* Goal of the exercise *
Repeat exactly the lines of the material below that run from the "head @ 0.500" line to the "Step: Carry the" line, including both, and do not carry over any pictures.

|---|

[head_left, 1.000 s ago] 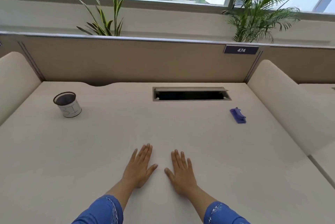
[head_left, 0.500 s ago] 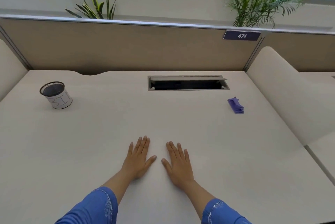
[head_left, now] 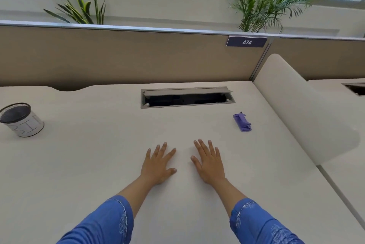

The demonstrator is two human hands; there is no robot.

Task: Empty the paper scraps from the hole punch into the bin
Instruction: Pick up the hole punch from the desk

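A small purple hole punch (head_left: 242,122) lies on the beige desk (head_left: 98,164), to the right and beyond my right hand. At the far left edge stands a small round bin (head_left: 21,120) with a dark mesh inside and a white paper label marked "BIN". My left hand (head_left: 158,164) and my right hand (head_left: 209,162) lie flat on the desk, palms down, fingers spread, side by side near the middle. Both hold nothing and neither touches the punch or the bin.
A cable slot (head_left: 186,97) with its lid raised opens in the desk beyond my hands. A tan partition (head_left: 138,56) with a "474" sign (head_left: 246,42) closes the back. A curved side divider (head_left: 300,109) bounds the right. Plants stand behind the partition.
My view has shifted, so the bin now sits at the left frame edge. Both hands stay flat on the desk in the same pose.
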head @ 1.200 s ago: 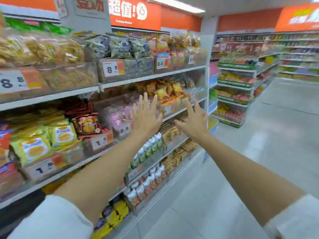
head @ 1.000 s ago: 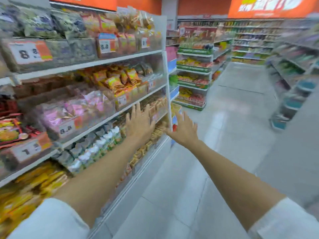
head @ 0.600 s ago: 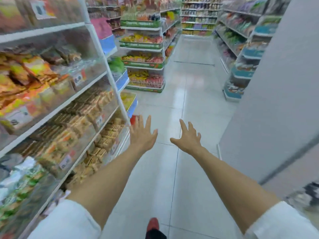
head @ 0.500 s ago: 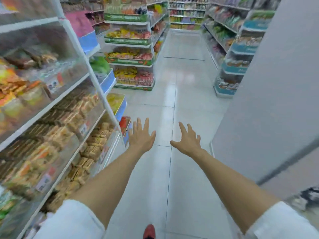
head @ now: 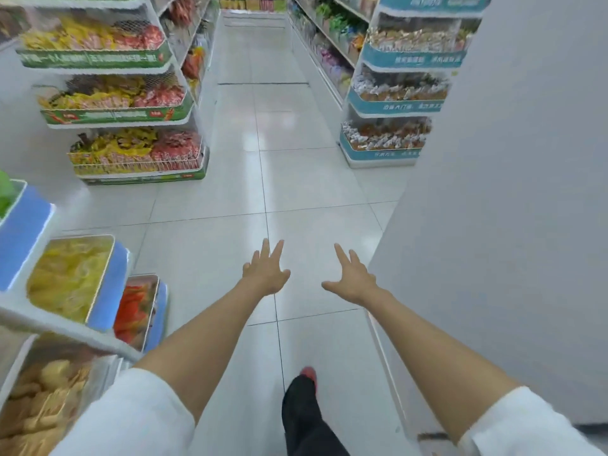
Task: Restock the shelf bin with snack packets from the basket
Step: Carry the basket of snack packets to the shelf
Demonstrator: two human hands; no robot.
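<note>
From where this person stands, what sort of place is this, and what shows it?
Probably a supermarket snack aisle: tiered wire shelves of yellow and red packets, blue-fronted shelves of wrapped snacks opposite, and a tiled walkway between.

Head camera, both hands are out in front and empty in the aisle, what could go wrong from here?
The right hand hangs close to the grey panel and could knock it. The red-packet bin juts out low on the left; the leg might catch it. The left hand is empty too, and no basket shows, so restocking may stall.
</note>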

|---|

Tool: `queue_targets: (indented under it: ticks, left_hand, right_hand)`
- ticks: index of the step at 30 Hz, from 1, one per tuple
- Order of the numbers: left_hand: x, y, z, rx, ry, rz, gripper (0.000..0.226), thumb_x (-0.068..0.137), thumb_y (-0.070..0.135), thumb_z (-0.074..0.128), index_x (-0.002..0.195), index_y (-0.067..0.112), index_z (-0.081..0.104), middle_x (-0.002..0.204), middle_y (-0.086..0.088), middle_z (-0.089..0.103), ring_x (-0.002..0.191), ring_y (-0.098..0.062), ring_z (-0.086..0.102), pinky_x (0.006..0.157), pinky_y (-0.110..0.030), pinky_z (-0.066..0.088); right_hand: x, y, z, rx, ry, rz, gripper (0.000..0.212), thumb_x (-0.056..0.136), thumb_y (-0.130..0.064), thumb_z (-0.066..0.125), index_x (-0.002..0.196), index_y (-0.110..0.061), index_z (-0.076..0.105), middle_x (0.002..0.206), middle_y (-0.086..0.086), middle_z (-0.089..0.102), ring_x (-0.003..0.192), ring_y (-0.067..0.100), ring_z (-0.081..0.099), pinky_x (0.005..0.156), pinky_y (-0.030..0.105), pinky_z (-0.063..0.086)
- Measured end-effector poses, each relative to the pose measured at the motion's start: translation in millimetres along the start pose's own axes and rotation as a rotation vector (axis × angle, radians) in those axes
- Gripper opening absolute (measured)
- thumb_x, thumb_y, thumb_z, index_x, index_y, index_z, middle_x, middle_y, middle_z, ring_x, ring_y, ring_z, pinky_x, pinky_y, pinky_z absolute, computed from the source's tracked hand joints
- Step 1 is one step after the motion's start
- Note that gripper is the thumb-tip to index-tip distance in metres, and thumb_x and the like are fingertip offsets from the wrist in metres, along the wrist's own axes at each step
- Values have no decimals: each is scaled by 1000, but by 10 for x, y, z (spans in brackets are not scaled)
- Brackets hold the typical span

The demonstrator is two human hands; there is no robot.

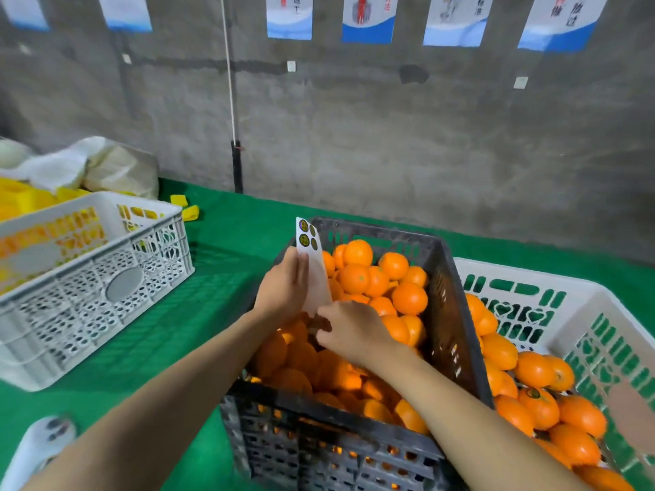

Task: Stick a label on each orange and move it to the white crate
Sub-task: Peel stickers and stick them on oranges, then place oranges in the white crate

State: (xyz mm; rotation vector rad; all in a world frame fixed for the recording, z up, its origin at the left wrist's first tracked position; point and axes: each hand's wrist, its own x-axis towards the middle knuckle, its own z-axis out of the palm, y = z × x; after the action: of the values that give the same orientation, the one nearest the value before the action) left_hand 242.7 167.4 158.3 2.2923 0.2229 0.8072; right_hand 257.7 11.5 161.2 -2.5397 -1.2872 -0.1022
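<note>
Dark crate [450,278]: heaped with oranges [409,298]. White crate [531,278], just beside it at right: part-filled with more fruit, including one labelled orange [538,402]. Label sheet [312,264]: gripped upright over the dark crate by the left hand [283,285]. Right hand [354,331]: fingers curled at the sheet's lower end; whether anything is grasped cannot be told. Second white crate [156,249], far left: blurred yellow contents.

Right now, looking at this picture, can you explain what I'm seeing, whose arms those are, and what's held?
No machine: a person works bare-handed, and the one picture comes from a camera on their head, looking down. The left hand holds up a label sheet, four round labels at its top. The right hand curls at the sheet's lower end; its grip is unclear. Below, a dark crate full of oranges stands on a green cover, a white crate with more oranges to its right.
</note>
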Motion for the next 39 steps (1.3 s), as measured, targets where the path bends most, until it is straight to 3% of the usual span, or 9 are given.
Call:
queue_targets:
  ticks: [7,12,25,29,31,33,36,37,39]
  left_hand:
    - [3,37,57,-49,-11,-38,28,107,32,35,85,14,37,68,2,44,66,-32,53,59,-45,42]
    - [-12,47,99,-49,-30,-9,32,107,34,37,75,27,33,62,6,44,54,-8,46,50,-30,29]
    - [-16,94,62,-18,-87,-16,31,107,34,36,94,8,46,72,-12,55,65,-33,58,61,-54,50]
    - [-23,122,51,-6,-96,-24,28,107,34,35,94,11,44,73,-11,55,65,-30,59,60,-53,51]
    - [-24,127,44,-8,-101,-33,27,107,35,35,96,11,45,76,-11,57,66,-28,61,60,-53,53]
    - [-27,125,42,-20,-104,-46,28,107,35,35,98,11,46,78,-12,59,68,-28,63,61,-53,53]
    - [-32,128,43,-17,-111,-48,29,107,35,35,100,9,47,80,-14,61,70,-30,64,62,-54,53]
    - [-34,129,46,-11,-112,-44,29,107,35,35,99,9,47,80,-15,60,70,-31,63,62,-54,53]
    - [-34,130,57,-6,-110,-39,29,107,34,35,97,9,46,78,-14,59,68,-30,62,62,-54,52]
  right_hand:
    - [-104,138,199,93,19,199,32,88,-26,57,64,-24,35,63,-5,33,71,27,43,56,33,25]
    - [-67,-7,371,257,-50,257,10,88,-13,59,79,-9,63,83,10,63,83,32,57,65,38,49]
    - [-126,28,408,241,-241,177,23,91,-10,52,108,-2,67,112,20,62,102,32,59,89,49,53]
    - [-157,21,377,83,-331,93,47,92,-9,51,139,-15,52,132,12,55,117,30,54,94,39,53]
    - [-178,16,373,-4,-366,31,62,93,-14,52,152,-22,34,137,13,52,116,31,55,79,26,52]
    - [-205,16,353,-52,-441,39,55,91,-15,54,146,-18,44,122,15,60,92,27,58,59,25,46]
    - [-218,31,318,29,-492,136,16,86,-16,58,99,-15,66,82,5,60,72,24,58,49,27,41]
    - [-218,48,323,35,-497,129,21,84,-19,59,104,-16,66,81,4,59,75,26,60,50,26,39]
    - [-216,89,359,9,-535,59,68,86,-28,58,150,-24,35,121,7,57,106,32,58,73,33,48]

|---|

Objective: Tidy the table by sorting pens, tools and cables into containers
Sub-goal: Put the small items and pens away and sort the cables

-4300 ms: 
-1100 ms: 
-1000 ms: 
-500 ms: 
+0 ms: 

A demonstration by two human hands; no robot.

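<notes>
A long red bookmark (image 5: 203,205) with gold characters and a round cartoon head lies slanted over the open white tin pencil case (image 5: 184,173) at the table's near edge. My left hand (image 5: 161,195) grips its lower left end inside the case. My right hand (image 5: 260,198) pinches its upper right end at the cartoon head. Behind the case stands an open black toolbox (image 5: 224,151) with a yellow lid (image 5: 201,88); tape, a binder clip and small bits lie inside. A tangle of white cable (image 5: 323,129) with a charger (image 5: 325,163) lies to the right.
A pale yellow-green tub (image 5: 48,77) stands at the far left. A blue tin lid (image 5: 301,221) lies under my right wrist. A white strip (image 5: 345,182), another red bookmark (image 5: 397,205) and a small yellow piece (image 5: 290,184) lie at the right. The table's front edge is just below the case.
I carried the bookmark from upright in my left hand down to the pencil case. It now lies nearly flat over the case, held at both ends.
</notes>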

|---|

* Final answer *
head @ 0.500 s ago: 
head @ now: 
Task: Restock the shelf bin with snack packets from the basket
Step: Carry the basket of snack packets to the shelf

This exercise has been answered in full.